Also, at what granularity could/does this operate? If I point it to a directory tree, will it perform all substitutions in that directory tree?

If I'm not modifying the file in-place, will the structure of the output's dirtree be maintained?

Dec 02 '21 01:12 maxsmythe

Rather than mounting the current working directory, another approach could be including non-KRM files in the ResourceList by wrapping them with KRM: #3118. That's probably the approach we'll need for porch. Like the FileBlob proprosal above.

Jul 14 '22 15:07 bgrant0607

Hi, few more cases for this feature.

Include non-yaml files (sh scripts, python scripts, etc)

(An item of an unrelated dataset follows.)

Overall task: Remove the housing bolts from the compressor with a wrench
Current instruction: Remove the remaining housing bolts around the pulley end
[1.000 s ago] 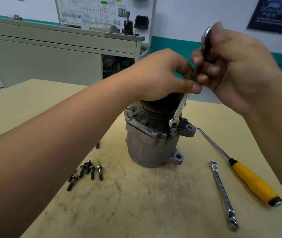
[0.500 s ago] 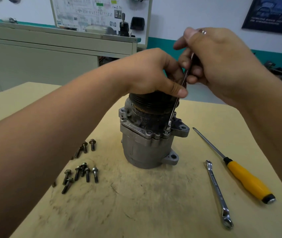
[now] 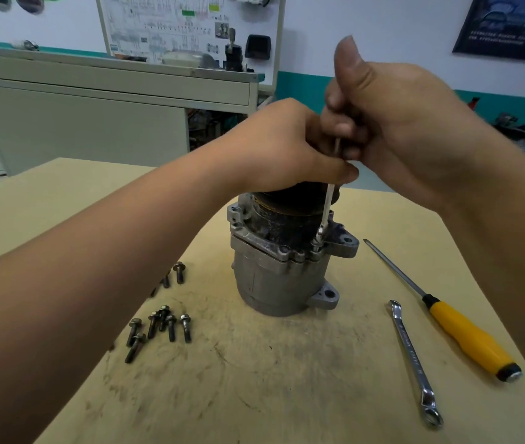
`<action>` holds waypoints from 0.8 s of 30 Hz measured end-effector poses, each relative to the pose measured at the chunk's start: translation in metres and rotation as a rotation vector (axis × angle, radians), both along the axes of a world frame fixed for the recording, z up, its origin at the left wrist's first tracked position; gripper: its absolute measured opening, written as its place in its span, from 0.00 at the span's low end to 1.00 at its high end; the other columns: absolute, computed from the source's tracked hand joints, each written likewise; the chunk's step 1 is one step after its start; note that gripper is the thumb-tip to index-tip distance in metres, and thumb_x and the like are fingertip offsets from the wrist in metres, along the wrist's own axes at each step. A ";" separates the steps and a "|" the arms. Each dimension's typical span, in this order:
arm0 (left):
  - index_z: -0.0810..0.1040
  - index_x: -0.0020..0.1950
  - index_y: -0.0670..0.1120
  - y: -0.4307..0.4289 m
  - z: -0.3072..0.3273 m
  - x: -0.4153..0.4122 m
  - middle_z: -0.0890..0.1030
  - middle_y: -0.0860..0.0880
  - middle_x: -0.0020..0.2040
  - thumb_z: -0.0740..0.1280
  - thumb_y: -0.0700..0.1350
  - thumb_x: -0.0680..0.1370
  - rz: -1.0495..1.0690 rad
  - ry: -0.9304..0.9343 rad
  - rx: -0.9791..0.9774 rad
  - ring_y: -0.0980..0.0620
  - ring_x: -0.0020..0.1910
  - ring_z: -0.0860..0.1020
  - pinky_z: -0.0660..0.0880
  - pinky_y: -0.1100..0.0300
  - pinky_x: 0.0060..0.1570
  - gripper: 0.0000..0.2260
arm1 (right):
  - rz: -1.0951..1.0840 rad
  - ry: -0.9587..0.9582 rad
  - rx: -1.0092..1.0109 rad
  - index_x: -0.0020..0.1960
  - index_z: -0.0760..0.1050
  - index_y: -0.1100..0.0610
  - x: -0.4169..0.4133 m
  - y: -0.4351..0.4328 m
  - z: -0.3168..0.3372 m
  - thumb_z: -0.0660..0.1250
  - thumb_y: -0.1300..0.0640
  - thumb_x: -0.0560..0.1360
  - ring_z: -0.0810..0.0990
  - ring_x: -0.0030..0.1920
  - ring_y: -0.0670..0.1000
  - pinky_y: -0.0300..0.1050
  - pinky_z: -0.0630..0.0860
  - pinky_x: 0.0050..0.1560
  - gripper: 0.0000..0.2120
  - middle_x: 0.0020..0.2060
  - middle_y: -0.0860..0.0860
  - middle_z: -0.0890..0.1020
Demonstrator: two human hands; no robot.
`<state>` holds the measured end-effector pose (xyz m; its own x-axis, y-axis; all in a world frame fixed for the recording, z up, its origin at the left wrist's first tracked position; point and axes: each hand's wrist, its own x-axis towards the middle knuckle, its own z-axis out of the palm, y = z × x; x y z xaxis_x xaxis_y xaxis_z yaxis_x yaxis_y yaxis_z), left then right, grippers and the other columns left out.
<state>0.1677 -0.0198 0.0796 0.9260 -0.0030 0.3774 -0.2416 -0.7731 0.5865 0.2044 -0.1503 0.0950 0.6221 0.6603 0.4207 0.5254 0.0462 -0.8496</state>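
Observation:
A grey metal compressor (image 3: 274, 277) stands upright in the middle of the wooden table (image 3: 254, 379), its dark pulley on top. My left hand (image 3: 283, 145) lies over the pulley, and its thumb and fingers pinch the shaft of a slim wrench (image 3: 327, 209). My right hand (image 3: 392, 120) grips the wrench's upper end, thumb pointing up. The wrench stands nearly upright, with its lower end on a housing bolt (image 3: 316, 246) at the flange's right side. Several removed bolts (image 3: 162, 325) lie to the left of the compressor.
A second combination wrench (image 3: 413, 360) and a yellow-handled screwdriver (image 3: 466, 334) lie on the table to the right of the compressor. Behind the table stand a grey cabinet (image 3: 94, 123) and a wall board with diagrams (image 3: 187, 27).
The wrench has swung from a lean toward upright, and my right hand has turned round its top so the thumb now points up. My left hand stays on the pulley.

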 end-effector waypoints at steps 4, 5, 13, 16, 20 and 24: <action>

Tekton allows to add content of the script to yaml file

apiVersion: tekton.dev/v1beta1
kind: TaskRun
metadata:
  name: kubectl-run
spec:
  taskRef:
    name: kubernetes-actions
  params:
    - name: script
      value: |
        kubectl get pods 
        echo "-----------"
        kubectl get deploy

This is fine when the script is small, but when it become bigger you may want to move it to a separate file to get IDE features

e.g. my-script.sh

#!/bin/bash
kubectl get pods 
echo "-----------"
kubectl get deploy

Include Markdown files

In order to describe Pipeline in Tekton can be used description field

apiVersion: tekton.dev/v1beta1
kind: Pipeline
metadata:
  name: cep0001
  namespace: tekton-namespace
spec:
  description: |
    TBD. include-file @cep0001.md

I would like to store description separately from the pipeline and include it into Pipeline with kpt cep0001.md

Chaos Scenario CEP0001

Link: TBD

Flow:
1. Get pods
2. Kill master redis pod
3. Get pods

Include YAML files

I can have PipelineRun where my input parameter is YAML as well and I want IDE features to be able to change that yaml separately

apiVersion: tekton.dev/v1beta1
kind: PipelineRun
metadata:
  name: cep0002-run
spec:
  params:
    - name: chaos-mesh-yaml
      value: |
         TBD include pod-kill.yaml

pod-kill.yaml

kind: PodChaos
apiVersion: chaos-mesh.org/v1alpha1
metadata:
  namespace: target-namespace
  name: pod-kill
  annotations:
    config.kubernetes.io/local-config: "true"
spec:
  selector:
    namespaces:
      -  target-namespace
    labelSelectors:
      app.kubernetes.io/component: master
      app.kubernetes.io/name: redis
  mode: one
  action: pod-kill
  gracePeriod: 0

Note: I would like to modify pod-kill.yaml by kpt before including into file

Partial YAMLs included into one YAML

https://github.com/argoproj/argo-workflows/blob/master/examples/handle-large-output-results.yaml This huge yaml can be split into different parts with the functions where to upsert it

templates:
    - name: echo
      inputs:
        parameters:
          - name: index
        artifacts:
          - name: items
            path: /tmp/items
      container:
        image: stedolan/jq:latest
        command: [sh, -c]
        # jq is just one way to get the appropriate item.
        args: ["cat /tmp/items | jq '.[{{inputs.parameters.index}}]'"]

Aug 26 '22 03:08 marniks7